*Dataset section:*
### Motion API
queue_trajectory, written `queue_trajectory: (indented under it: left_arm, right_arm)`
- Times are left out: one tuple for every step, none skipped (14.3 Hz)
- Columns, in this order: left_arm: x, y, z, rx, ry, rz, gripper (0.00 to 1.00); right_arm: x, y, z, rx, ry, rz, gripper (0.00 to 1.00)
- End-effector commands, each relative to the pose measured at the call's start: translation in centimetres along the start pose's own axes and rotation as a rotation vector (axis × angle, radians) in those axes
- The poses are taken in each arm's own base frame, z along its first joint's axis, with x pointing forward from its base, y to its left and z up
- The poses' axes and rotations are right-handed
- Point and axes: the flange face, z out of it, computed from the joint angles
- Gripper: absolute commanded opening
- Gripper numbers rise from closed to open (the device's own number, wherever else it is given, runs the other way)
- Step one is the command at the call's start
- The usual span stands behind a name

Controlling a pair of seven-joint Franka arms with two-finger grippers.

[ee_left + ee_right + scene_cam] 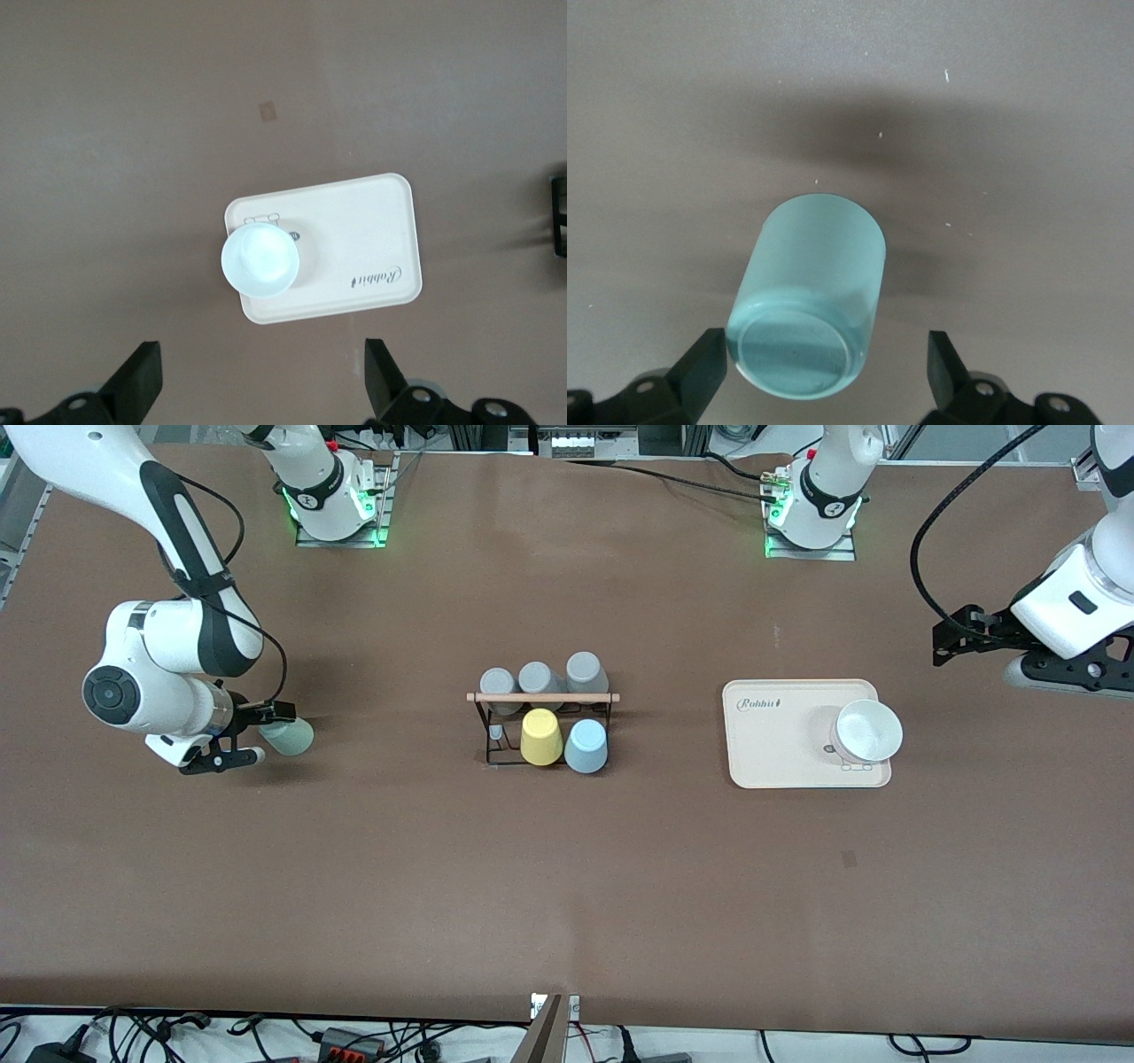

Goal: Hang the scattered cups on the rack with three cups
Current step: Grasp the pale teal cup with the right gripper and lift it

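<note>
The mint-green cup (288,737) lies on its side on the table toward the right arm's end. My right gripper (257,735) is open, with its fingers on either side of the cup's base. In the right wrist view the cup (811,305) shows its base between the spread fingers of the gripper (826,367). The black wire rack (542,726) with its wooden rod stands mid-table. The light blue cup (586,746) sits upside down on a peg of the rack's nearer row. My left gripper (952,638) hangs open and empty beside the tray's end and waits; its own view shows its fingers spread (261,376).
A yellow cup (540,737) sits on the rack beside the blue one. Three grey cups (539,679) fill the farther row. A beige tray (780,753) with a white bowl-like dish (866,731) lies toward the left arm's end, also in the left wrist view (354,239).
</note>
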Motion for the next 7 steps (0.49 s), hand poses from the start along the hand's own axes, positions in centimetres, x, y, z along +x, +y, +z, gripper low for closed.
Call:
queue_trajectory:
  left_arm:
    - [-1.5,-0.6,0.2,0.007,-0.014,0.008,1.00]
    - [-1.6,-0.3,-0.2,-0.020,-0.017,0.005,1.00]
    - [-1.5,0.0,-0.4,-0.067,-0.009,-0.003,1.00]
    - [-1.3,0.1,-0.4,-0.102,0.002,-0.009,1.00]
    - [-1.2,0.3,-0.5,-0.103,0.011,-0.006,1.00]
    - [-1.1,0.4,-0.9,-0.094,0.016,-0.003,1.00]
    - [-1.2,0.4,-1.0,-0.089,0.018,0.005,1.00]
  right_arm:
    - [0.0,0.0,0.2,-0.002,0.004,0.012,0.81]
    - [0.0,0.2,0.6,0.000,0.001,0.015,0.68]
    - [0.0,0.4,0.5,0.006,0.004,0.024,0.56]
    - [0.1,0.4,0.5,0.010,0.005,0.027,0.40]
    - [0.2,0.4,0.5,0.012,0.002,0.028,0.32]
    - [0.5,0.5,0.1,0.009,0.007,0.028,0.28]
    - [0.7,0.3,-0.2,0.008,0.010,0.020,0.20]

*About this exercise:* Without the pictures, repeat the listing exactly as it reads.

*Written solution:*
### Motion API
queue_trajectory, written `queue_trajectory: (indented under it: left_arm, right_arm)`
- Times are left out: one tuple for every step, none skipped (14.3 Hz)
- Columns, in this order: left_arm: x, y, z, rx, ry, rz, gripper (0.00 to 1.00); right_arm: x, y, z, rx, ry, rz, gripper (0.00 to 1.00)
- End-effector commands, each relative to the pose measured at the call's start: translation in centimetres along the start pose's own axes and rotation as a rotation vector (axis × angle, radians) in those axes
- The poses are taken in each arm's own base frame, z along its first joint's axis, with x pointing forward from its base, y to its left and z up
- The poses' axes and rotations are right-handed
- Point and axes: the flange face, z out of it, computed from the joint angles
- Gripper: absolute commanded opening
- Gripper numbers rise from closed to open (the device's own number, wherever else it is given, runs the other way)
- Step one is the command at the call's start
- The usual span stands behind a name

Controlling a pair of seven-joint Franka arms with two-finger grippers.

[ee_left + ee_right + scene_cam] 

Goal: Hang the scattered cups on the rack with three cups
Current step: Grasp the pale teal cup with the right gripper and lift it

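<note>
The mint-green cup (288,737) lies on its side on the table toward the right arm's end. My right gripper (257,735) is open, with its fingers on either side of the cup's base. In the right wrist view the cup (811,305) shows its base between the spread fingers of the gripper (826,367). The black wire rack (542,726) with its wooden rod stands mid-table. The light blue cup (586,746) sits upside down on a peg of the rack's nearer row. My left gripper (952,638) hangs open and empty beside the tray's end and waits; its own view shows its fingers spread (261,376).
A yellow cup (540,737) sits on the rack beside the blue one. Three grey cups (539,679) fill the farther row. A beige tray (780,753) with a white bowl-like dish (866,731) lies toward the left arm's end, also in the left wrist view (354,239).
</note>
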Motion for the next 7 steps (0.49 s), hand poses from the start along the hand's own axes, positions in centimetres, x, y, z along +x, +y, +z, gripper low for closed.
Call:
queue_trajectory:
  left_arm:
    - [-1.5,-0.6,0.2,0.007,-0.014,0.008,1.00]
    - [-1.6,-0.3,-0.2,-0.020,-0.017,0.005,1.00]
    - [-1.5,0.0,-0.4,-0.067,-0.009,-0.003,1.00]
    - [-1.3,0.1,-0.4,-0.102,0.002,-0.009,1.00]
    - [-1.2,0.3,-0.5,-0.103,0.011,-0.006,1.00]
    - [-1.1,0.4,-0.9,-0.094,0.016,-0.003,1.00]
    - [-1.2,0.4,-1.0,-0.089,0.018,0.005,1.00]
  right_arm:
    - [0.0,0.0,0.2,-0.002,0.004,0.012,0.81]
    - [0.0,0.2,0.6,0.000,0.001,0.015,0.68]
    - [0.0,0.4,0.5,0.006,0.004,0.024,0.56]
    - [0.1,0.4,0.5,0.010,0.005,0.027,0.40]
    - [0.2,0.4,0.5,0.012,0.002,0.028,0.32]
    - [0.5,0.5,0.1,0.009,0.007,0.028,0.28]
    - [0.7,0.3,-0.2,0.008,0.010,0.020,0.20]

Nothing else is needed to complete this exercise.